KPMG N.V. is a holding company for our Assurance, Advisory, and Business Services activities. The contents of this chapter relate to KPMG N.V. but also apply to KPMG Accountants N.V. (“Assurance”), KPMG Advisory N.V. (“Advisory”), and KPMG Staffing & Facility Services B.V. (“Business Services”).
All shares in KPMG N.V. are held by Coöperatie KPMG U.A. Our equity partners are members of this cooperative through the practice companies of the individual equity partners. These partners provide services to KPMG N.V. clients under a management agreement with the cooperative. Under Dutch law, Coöperatie KPMG U.A. board members are considered co-policymakers. KPMG Accountants N.V. is a 100% subsidiary of KPMG N.V.
External regulation
The AFM is responsible for overseeing audit firms in the Netherlands. This oversight is based on, among other mechanisms, the following two Acts:
Wet toezicht accountantsorganisaties (Wta; Dutch Audit Firms Supervision Act)
Wet op het accountantsberoep (Wab; Dutch Auditors’ Profession Act)
To operate, all audit firms must have a license from the AFM. KPMG N.V. aims to maintain active, two-way communication with the AFM, which conducts regular inspections of KPMG N.V., as do the PCAOB and the NBA. See the Public trust (new window) chapter of our management review for more information on recent inspections.
In the Netherlands, audit clients classified as PIEs according to Dutch law must change their audit firm at least once every 10 years and their external auditor at least once every five years. In addition, there is a four-year cooling-off period before a former audit firm may be re-hired.

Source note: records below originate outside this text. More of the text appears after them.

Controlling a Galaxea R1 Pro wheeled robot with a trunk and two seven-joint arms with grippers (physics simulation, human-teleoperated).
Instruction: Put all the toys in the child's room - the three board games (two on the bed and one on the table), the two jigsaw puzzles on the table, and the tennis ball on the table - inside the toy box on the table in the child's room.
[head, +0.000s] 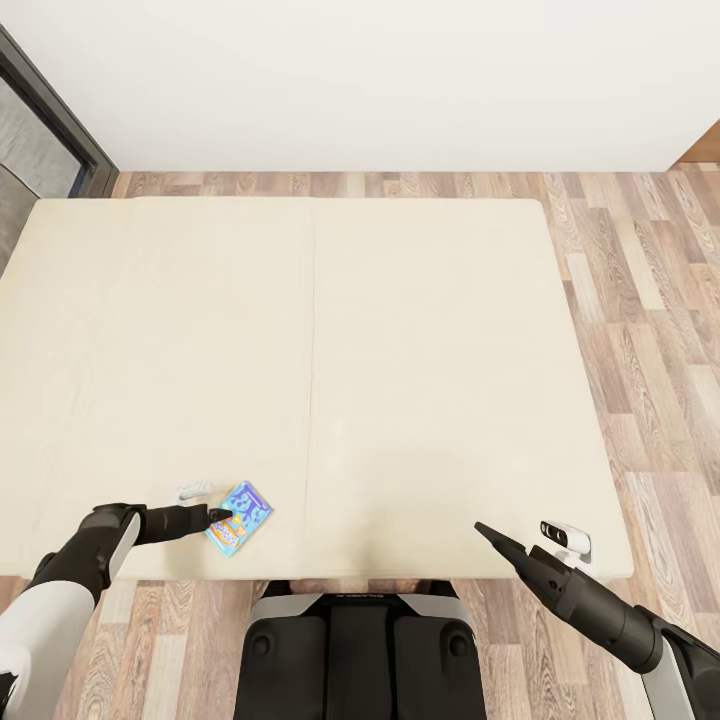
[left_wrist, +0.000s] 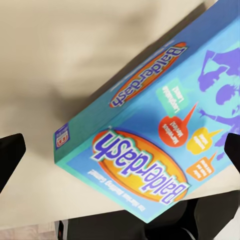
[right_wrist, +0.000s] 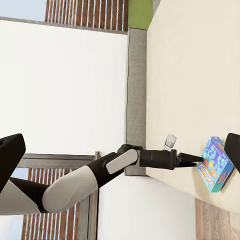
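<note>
On the bed (head: 420, 350), near its front edge, the blue game (head: 239, 517) lies flat, and your left claw (head: 220, 516) is right at its side with the fingers (left_wrist: 11, 155) spread wide, one on each side of the box's near end. Slide in so both fingers go around the box, then squeeze slowly so it doesn't slip or tip. Your right claw (head: 484, 531) hovers over the bed well apart from the game, holding nothing; I can't tell how wide it is.

The left arm (right_wrist: 100, 172) reaches across the beige bed (right_wrist: 195, 75), its left gripper (right_wrist: 192, 159) touching a blue board game (right_wrist: 216, 165) near the mattress edge.
</note>
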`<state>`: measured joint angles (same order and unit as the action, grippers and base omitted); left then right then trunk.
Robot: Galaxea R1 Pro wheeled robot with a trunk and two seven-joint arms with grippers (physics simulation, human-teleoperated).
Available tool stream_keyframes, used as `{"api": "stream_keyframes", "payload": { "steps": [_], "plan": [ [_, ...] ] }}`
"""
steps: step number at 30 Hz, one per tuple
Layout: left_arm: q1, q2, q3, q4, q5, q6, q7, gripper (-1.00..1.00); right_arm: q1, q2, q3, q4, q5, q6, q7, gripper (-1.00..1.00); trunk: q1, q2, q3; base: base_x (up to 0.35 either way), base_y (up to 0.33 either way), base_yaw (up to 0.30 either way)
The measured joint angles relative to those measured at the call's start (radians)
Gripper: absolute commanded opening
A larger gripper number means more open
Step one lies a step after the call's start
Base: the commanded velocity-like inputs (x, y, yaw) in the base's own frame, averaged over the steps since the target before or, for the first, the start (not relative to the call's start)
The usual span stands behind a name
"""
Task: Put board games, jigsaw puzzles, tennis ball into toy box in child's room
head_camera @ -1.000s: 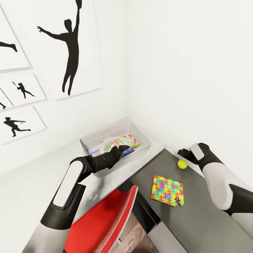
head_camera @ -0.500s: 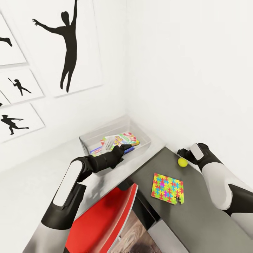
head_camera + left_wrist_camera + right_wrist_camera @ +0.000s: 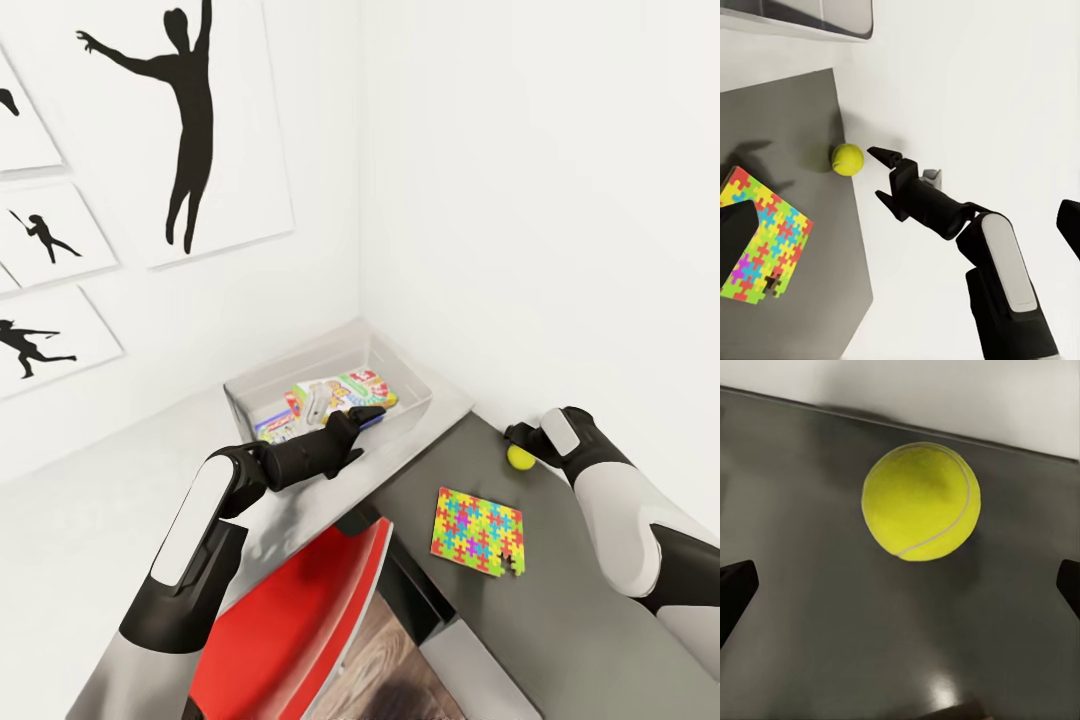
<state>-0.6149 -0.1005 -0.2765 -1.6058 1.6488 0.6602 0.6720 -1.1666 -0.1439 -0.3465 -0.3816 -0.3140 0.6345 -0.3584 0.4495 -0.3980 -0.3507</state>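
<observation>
My right pincer (image 3: 883, 174) sat just beside the tennis ball (image 3: 921, 501), fingers spread wide, one dark fingertip (image 3: 735, 589) showing at each side of the wrist view with the ball between and ahead of them, nothing gripped. The ball rested on the dark grey wing of the table (image 3: 590, 620), close to the white wall. From the head view the ball (image 3: 520, 457) lay right at my right gripper (image 3: 522, 438).

Near it, on the same dark surface, one jigsaw puzzle (image 3: 477, 533) lay flat, not yet put away, with a piece or two loose at its corner.

Over on the light grey top, my left pincer (image 3: 365, 413) hung at the near rim of the toy box (image 3: 415, 405); I could not tell whether its fingers were parted or closed. Inside the box I made out printed board games (image 3: 345, 392) lying overlapped, though how many, and whether a puzzle lay among them, I could not tell.

My reckoning: the box was partly filled, and the ball and this puzzle were left. The ball looked next, needing the fingers closed around it.
</observation>
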Motion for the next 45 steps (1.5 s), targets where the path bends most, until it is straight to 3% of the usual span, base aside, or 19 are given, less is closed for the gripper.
{"api": "stream_keyframes", "payload": {
  "steps": [14, 23, 45],
  "plan": [
    [-0.002, 0.000, -0.002, -0.001, 0.008, 0.003, -0.003, 1.00, -0.008, 0.002, 0.001, -0.011, 0.000, -0.021, 0.002, 1.00, 0.000, 0.000, -0.023, 0.000, 0.000, 0.000],
    [-0.004, -0.001, -0.003, -0.001, 0.010, 0.004, -0.004, 1.00, -0.013, 0.007, 0.004, -0.012, 0.003, -0.108, 0.002, 1.00, 0.000, 0.000, -0.038, 0.000, 0.000, 0.000],
    [-0.007, -0.002, -0.005, -0.001, 0.010, 0.007, -0.010, 1.00, -0.013, 0.007, 0.009, -0.013, 0.011, -0.211, 0.000, 1.00, 0.000, 0.000, -0.053, 0.000, 0.000, 0.000]
  ]
}}
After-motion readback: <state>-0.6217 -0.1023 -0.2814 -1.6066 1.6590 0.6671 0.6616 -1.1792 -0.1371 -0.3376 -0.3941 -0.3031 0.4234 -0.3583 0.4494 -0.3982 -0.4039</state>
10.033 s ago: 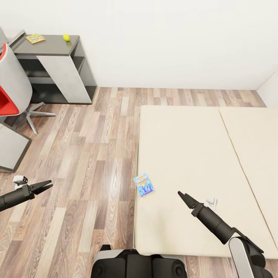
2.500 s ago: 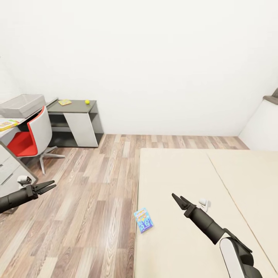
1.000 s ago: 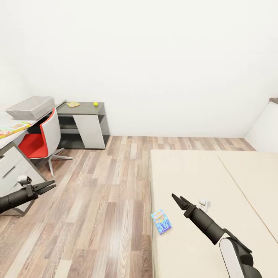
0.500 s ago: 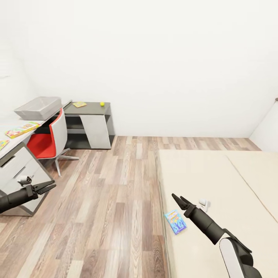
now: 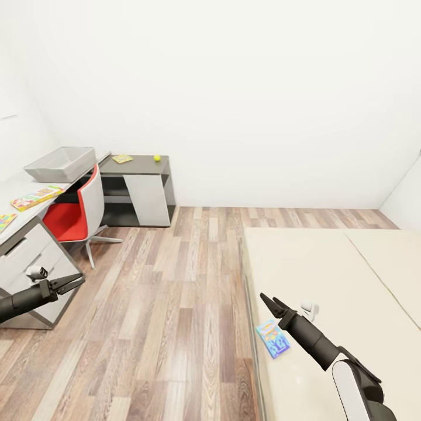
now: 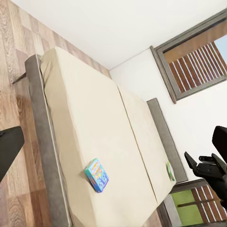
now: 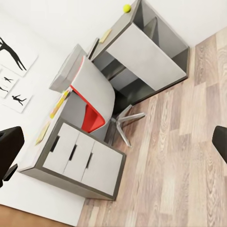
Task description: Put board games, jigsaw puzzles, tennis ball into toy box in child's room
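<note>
The small blue board game (image 5: 273, 338) lay flat on the near edge of the bed (image 5: 327, 275), just beside the right gripper (image 5: 268, 302) but not touching it; the left wrist view showed the same blue box (image 6: 97, 175) close to the mattress's long side, with a second, greenish box (image 6: 170, 171) near the far edge of the bed, too small to read. The right gripper's fingers were spread a little apart and held nothing, hovering above the mattress, its dark forearm running back and down to a white elbow joint (image 5: 356, 386) at the lower right of the head view. The left gripper (image 5: 72, 282) was likewise parted and empty, held out over the wooden floor (image 5: 175, 316) in front of the white drawer unit (image 5: 26, 257), its arm reaching in almost level from the left. Beyond it the long pale table (image 5: 23, 193) carried a long red, yellow and green game box (image 5: 36, 197) and, nearer the robot at the table's edge, a bright patterned square (image 5: 6, 221) partly cut off by the frame. A red and white chair (image 5: 76, 210) stood tucked against the table. Farther along the top sat the light grey toy box (image 5: 61, 164), with no toy visible in it. Against the back wall the lower dark cabinet (image 5: 137, 190) bore another colourful square (image 5: 122, 158) and the yellow tennis ball (image 5: 156, 158), well apart from each other.
</note>
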Robot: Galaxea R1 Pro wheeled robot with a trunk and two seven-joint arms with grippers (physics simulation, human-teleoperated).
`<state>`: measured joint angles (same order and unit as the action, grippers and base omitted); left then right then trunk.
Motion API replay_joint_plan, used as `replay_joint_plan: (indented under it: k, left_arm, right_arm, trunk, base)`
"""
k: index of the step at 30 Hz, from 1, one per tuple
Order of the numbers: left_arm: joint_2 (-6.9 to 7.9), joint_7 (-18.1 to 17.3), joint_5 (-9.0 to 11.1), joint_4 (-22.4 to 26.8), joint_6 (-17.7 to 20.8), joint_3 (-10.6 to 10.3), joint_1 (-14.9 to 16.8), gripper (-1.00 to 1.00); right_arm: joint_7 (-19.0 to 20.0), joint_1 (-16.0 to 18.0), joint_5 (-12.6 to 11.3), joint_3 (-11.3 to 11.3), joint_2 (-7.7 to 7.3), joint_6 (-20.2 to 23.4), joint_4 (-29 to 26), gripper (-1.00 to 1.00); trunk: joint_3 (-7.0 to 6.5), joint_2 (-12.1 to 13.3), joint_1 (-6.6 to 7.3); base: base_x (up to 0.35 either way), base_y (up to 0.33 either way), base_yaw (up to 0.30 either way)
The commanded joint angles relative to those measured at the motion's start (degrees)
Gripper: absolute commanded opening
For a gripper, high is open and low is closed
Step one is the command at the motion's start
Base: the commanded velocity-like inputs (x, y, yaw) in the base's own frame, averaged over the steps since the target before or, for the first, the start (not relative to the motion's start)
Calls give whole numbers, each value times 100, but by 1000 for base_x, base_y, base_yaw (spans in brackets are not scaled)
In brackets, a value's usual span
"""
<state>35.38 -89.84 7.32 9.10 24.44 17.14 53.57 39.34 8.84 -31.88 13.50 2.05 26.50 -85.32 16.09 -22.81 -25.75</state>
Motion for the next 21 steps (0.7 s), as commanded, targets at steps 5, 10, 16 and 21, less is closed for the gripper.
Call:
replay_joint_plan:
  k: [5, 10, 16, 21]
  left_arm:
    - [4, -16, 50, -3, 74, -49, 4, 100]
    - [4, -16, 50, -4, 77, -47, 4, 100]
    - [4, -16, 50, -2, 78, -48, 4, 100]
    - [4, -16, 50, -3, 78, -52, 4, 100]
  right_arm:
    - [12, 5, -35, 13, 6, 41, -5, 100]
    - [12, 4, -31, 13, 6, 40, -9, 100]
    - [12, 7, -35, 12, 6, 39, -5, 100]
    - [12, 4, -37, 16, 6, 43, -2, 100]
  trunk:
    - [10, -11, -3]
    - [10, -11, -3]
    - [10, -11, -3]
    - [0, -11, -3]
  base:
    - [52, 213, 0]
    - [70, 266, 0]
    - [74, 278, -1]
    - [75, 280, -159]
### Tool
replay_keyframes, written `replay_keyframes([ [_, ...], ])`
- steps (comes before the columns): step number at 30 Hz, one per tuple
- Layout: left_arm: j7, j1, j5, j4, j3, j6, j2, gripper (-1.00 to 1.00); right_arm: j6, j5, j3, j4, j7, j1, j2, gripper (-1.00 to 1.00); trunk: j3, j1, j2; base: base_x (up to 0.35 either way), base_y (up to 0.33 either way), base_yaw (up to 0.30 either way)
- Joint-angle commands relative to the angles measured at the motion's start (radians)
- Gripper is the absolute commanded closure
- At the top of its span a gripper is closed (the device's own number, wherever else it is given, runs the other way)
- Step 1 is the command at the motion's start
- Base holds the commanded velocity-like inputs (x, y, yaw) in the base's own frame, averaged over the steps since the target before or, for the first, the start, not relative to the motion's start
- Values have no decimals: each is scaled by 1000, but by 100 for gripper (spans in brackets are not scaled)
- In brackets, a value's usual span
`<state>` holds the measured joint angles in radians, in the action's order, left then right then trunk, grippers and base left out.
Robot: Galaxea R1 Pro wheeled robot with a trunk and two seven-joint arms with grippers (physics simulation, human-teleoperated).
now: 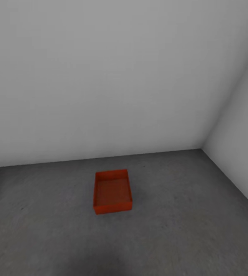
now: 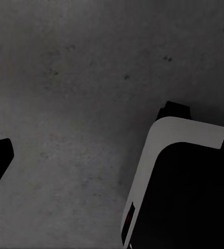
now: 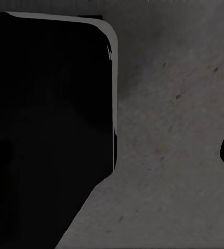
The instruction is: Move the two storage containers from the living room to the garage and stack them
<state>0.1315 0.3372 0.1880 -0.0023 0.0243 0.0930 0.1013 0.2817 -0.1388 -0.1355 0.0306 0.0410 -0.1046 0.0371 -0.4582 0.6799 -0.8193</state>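
Two plain pale grey walls (image 1: 101,76) take up most of the head view and meet in a corner at the right, the side wall (image 1: 243,161) running forward from there. Below them spreads the dark grey, rough concrete floor (image 1: 185,214) of the garage, mottled and lightly speckled, with a darker shadow patch at the near edge. One orange-red storage container (image 1: 113,191) sits flat on this floor, upright and open-topped, near the back wall but apart from it, well apart from the side wall, with nothing inside that can be seen. In the left wrist view, the same speckled floor lies under a large rounded body of the robot, dark with a pale rim (image 2: 187,181), and a small dark shape juts in at one edge. In the right wrist view, a big black panel with a thin pale edge (image 3: 49,124) covers much of the concrete. Whether either claw is apart or together cannot be told from these pictures.
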Motion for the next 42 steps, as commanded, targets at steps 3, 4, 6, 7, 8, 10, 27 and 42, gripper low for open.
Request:
replay_keyframes([
  [3,0,0,5,1,2,4,0,-100,5,-10,-9,3,0,-1,0,-100,4,0,-1,0,0,-79],
  [4,0,0,5,1,2,4,0,-100,5,-10,-9,3,0,-1,0,-100,6,0,-1,0,0,-78],
  [6,0,0,5,1,2,4,0,-100,5,-10,-9,3,0,-1,0,-100,9,0,-1,0,0,-78],
  [7,0,1,5,1,2,4,0,-100,5,-10,-9,3,0,-1,0,-100,10,0,-1,0,0,-78],
  [8,0,1,5,1,2,4,0,-100,5,-10,-9,3,0,-1,0,-100,12,0,-1,0,0,-78],
  [10,0,1,5,1,2,4,0,-100,5,-10,-9,3,0,-1,0,-100,15,0,-1,0,0,-77],
  [27,0,0,5,1,2,4,0,-100,5,-10,-9,3,3,-1,0,-100,43,0,-1,0,0,-17],
  [42,0,0,5,1,2,4,0,-100,5,-10,-9,3,3,-1,0,-100,67,0,-1,0,0,0],
])
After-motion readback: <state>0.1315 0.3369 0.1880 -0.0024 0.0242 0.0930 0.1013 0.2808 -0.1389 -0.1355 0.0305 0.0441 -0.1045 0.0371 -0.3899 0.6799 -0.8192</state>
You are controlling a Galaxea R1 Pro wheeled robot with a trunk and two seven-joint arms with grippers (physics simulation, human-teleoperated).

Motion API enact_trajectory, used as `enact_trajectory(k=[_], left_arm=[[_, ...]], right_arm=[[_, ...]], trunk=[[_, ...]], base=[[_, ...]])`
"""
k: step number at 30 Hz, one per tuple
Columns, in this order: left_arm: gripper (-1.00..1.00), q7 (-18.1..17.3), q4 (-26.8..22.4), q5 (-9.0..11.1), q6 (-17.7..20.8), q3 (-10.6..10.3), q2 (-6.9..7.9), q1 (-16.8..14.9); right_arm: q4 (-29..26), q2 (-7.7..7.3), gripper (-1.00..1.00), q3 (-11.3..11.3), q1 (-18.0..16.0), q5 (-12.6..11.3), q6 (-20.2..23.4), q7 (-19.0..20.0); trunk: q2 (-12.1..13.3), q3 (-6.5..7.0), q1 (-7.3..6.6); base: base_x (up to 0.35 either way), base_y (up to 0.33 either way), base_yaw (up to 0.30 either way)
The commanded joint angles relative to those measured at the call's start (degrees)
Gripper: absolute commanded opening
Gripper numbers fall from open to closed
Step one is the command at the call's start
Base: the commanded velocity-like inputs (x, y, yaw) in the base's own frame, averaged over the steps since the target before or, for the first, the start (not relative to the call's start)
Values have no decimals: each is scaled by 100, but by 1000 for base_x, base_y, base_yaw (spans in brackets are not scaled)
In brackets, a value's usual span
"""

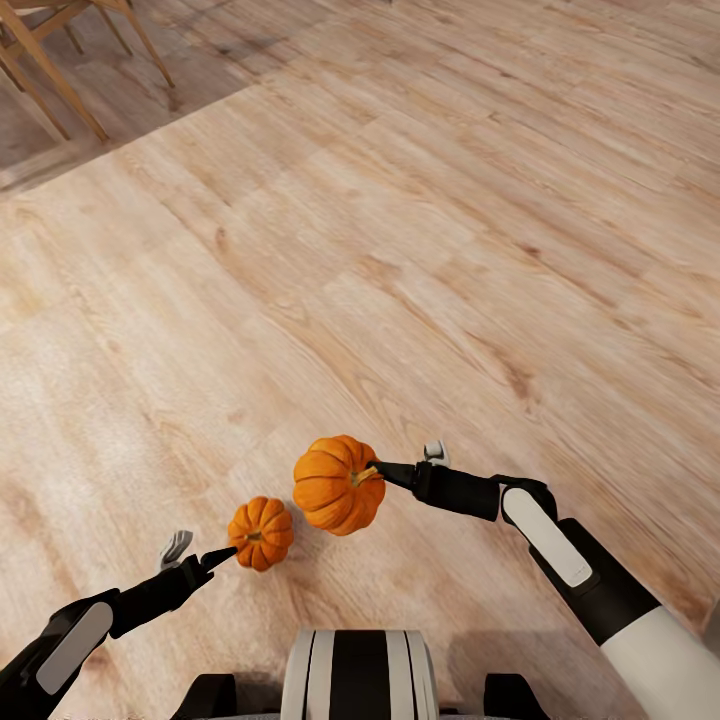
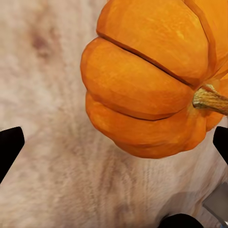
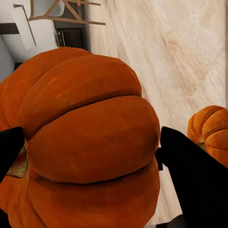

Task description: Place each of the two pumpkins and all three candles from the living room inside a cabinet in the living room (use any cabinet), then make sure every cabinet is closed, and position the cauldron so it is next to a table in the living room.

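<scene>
1. Nearest, at the lower edge of the head view: the robot's white-and-black striped trunk [image 1: 360, 672], with both black arms reaching forward over a pale, grained wooden plank floor [image 1: 420, 250].
2. Left gripper [image 1: 222, 556]: closed on the small ribbed orange pumpkin [image 1: 261, 533], carried above the floor. Left wrist view: orange lobes and a tan stem [image 2: 209, 99] close up, black fingertips [image 2: 9, 147] at either edge; exact contact point impossible to tell.
3. Right gripper [image 1: 385, 472]: clamped at the stem side of the large ribbed orange pumpkin [image 1: 338, 484], held just beside and slightly beyond the small one. Right wrist view: big pumpkin [image 3: 85, 142] between the black fingers [image 3: 194, 175], small pumpkin [image 3: 211, 130] past it.
4. Farthest, at the upper left corner of the head view: slanted light-wood furniture legs [image 1: 55, 60] standing on the floor.
</scene>
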Motion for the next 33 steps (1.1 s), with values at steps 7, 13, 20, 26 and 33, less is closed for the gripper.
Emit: enact_trajectory(k=[7,13,20,26,33], left_arm=[[100,4,0,51,30,-21,5,-3],[100,3,-1,51,30,-24,5,-3],[100,3,-5,51,29,-30,5,-3],[100,-1,-3,51,30,-20,5,-3],[100,-2,0,51,30,-16,11,-3]], right_arm=[[-10,-6,-100,7,-2,-33,25,-12],[-5,0,-100,10,-2,-31,14,-19],[-9,2,-100,14,-2,-31,11,-33],[-11,2,-100,15,-2,-24,11,-145],[-11,2,-100,16,-2,-22,11,-153]], trunk=[[-7,-92,9],[-8,-114,12],[-8,-114,12],[-8,-114,12],[-8,-114,12]], base=[[0,0,0],[0,0,0],[1,-27,0],[18,-67,0],[88,-3,0]])
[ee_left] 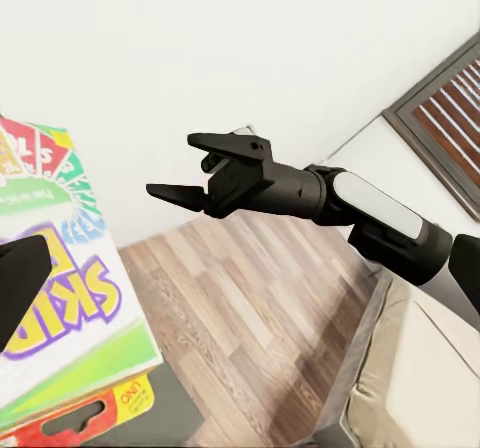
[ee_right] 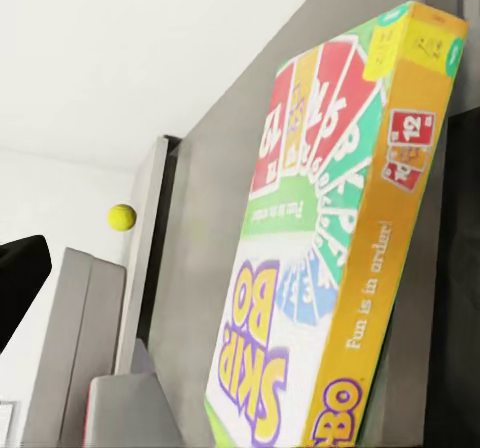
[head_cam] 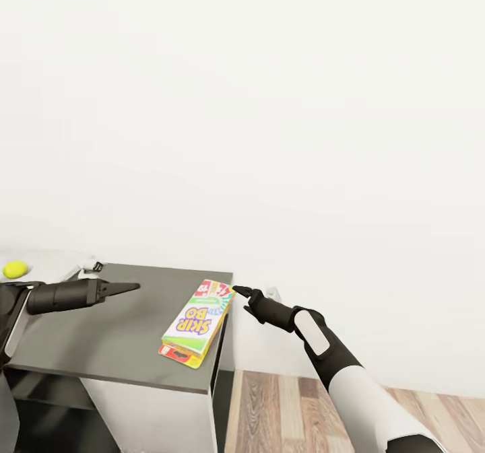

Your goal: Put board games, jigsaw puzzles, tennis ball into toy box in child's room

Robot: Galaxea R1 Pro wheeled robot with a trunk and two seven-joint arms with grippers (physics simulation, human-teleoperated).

Although KPMG N.V. is not legally required to apply the Dutch Corporate Governance Code ("the Code"), KPMG N.V. voluntarily applies its principles as and where relevant.
At an international level, KPMG N.V. regularly discusses industry matters with the International Forum of Independent Audit Regulators (IFIAR) and representatives from the Committee of European Auditing Oversight Bodies (CEAOB).
Role of the Board of Management and Supervisory Board[1]
We have a two-tier management structure:
Our Board of Management manages the firm. It is responsible for strategy, performance, and value creation.
The work of the Board of Management is overseen by our Supervisory Board, which operates in part through three committees: Assurance Quality, Audit & Risk, and Remuneration & Appointment.
Our Board of Management is made up of four members: the Chief Executive Officer (CEO), the Chief Operating Officer (COO), and the Heads of our Advisory and Assurance businesses.
Our Supervisory Board comprises five members, all of whom are external and independent of the firm's management. All Supervisory Board members are appointed by the shareholder, Coöperatie KPMG U.A. Supervisory Board members are elected for terms of up to four years and may serve no more than two terms, for a maximum of eight consecutive years. Our Supervisory Board members are also considered co-policymakers under the Dutch Audit Firms Supervision Act. Board of Management members are appointed by our Supervisory Board, following approval by KPMG N.V.’s shareholders, the cooperative. For further information, see the Supervisory Board report (new window).
We aim for diversity among the members of both our Board of Management and our Supervisory Board. We believe diversity makes for better long-term decision-making. Diversity is built into the rules of procedure and profile descriptions for both the Board of Management and the Supervisory Board. Under the rules, our aim is to have 50% women on our Supervisory Board and a minimum of 40% women (or, if applicable, 40% men) on the Board of Management. See the Social (new window) chapter of our sustainability statement for more information.
Our Supervisory Board and Board of Management Rules may also be found on the KPMG N.V. website (new window).